Thursday, January 20, 2011

Reading the first article really made me think about the importance of the Patient Protection and Affordable Care Act (aka the Health Reform Law), and why it is important that it is not repealed (regardless of politics). The health reform law set in place regulations that patients with health insurance do not have to pay for certain preventive measures, especially mammograms. Coupled with increased health insurance coverage, that means that more women will have access to free mammograms once all of the health reform laws take effect.
I agree that the debate needs to be more than just economics, but I think the economics argument is meant for the people who ignore the pathos appeal. For those people, it is important for them to know that public funding being spent on mammograms is actually going to end up saving them money by not needing as much post-diagnosis care.
I think one definite problem is the Medicare rates. In all parts of women's health care, and all of health care, Medicare consistently pays below operating costs for many procedures.
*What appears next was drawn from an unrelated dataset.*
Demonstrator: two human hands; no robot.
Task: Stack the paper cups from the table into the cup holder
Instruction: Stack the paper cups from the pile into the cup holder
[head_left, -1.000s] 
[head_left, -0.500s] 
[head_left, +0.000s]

When people realize the importance of these procedures, I think we should increase the amount that we are willing to pay for them, and we should not have to place doctors in the position of choosing between bankruptcy and preventing breast cancer.
Going with what Kat said, I think it is important to have a structure where health insurance companies actually benefit from preventing disease among their patients. It just seems so obvious, but it rarely happens. Instead patients and their health insurers are left on opposite sides, struggling over bills and what procedures should be covered.

About the mammogram age guidelines, the idea that women over 40 should not get annual mammograms is absurd. There are thousands of women over age 40 who get breast cancer each year. When my mom was diagnosed, she was 42/3, and according to this guideline, she should not have gotten a mammogram more than every other year. The entire reason that her cancer was found early was because she did get regular mammograms, twice a year actually.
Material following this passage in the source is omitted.